L'enjeu est la croissance du marché encore naissant des compensations volontaires des émissions de carbone. Bien qu'elles soient utilisées par certaines des plus grandes entreprises du monde, dont Microsoft, Salesforce et Amazon.com, la taille du marché reste modeste, puisqu'elle s'élève à environ 2 milliards de dollars.

L'initiative Science-based Targets (SBTi), une organisation à but non lucratif soutenue par l'ONU qui vérifie les plans de réduction des émissions des entreprises, a déclenché la révolte de son personnel le mois dernier en déclarant son intention d'autoriser l'utilisation des crédits carbone avant d'avoir terminé ses recherches à leur sujet.

Depuis, le conseil d'administration du SBTi a publié une mise au point indiquant qu'il n'avait pas encore modifié sa politique et que toute décision serait "éclairée par des données probantes".

Les conclusions du document du SBTi, dont Reuters a pris connaissance, n'ont jamais été publiées auparavant. Elles se fondent sur l'examen de documents scientifiques et d'autres documents soumis par les parties intéressées dans le cadre d'une consultation.

Elles feront l'objet d'une analyse et d'un examen plus approfondis, notamment de la part du groupe consultatif scientifique, un groupe composé de climatologues du monde entier. Si elles sont confirmées, elles constitueraient un obstacle majeur à l'adoption par le conseil d'administration du SBTi des compensations carbone dans le cadre des plans de réduction des émissions des entreprises.

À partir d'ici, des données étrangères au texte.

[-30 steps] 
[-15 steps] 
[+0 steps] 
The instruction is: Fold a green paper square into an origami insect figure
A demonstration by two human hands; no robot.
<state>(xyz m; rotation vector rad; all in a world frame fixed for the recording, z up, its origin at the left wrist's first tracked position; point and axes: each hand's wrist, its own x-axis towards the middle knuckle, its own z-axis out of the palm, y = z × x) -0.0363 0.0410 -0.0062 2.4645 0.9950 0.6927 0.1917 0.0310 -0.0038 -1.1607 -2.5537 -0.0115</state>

De nombreux bailleurs de fonds du SBTi, dont le Bezos Earth Fund, font pression en faveur de cette adoption, à l'instar de l'ancien envoyé climatique américain John Kerry. Ils affirment que les compensations sont nécessaires pour stimuler les investissements dans les énergies propres et respecter l'engagement mondial de réduire les émissions à zéro sur une base nette d'ici à 2050.

Un porte-parole du SBTi a déclaré que ses recherches sur les compensations carbone n'étaient pas terminées et qu'il serait incorrect d'affirmer qu'il existe même des conclusions provisoires à ce stade.

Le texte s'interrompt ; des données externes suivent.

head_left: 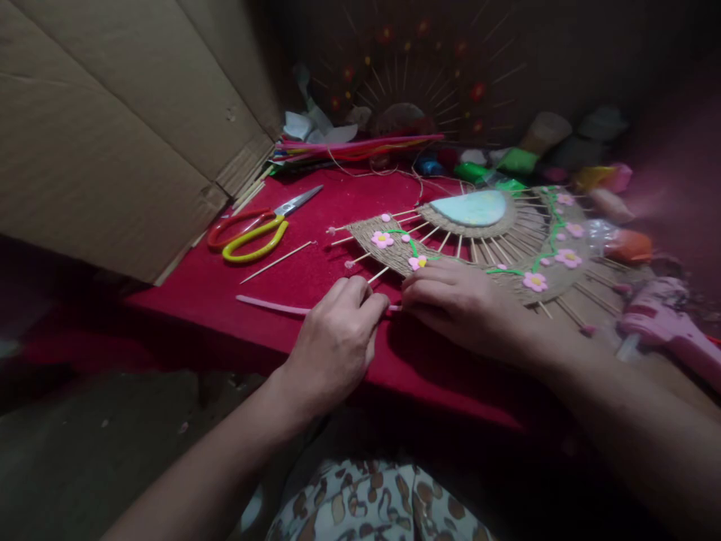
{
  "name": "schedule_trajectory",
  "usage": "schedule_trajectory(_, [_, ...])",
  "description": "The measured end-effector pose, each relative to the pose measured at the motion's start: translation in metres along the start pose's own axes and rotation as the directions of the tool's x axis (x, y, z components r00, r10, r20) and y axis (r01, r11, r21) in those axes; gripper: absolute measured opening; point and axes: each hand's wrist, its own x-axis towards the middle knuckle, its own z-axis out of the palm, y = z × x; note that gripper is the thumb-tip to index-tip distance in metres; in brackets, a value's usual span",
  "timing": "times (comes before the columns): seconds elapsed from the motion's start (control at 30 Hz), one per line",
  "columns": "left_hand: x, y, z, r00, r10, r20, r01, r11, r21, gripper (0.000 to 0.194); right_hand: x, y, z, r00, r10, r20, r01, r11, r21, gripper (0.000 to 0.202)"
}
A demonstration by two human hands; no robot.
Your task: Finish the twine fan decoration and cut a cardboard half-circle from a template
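Note:
A pink pipe cleaner (270,303) runs through my left hand (342,338), whose fingers are closed on it near the table's front edge. My right hand (459,300) pinches the same strip a little further right, its fingertips partly hidden. Just beyond both hands lies a fan-shaped craft piece (388,255) of thin sticks woven with twine. Pink flowers (535,282) and a green vine decorate its band, and a pale blue half-disc (470,208) sits at its centre. Some stick ends carry small pink tips.
Scissors (253,239) with red and yellow handles and a loose stick (276,263) lie left of the fan. A cardboard sheet (113,135) stands at the left. Coloured pipe cleaners (360,146) lie at the back; a pink glue gun (670,323) rests at right.

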Motion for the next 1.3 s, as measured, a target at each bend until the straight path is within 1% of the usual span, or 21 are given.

"Dès que nous aurons terminé l'analyse, nous rendrons les résultats publics. D'ici là, nous ne serons pas en mesure de commenter les preuves présentées", a déclaré le porte-parole.

Le document examiné par Reuters indique que "des preuves empiriques et observationnelles de meilleure qualité suggèrent que certains ou la plupart des crédits de réduction d'émissions sont inefficaces pour réduire les émissions".

Le projet cite des cas où les crédits carbone n'ont pas apporté les bénéfices climatiques qu'ils vantent. Il indique, par exemple, qu'un article scientifique qu'il a examiné n'a trouvé aucune preuve significative que les projets menés en Amazonie brésilienne ont permis d'atténuer la perte de forêts.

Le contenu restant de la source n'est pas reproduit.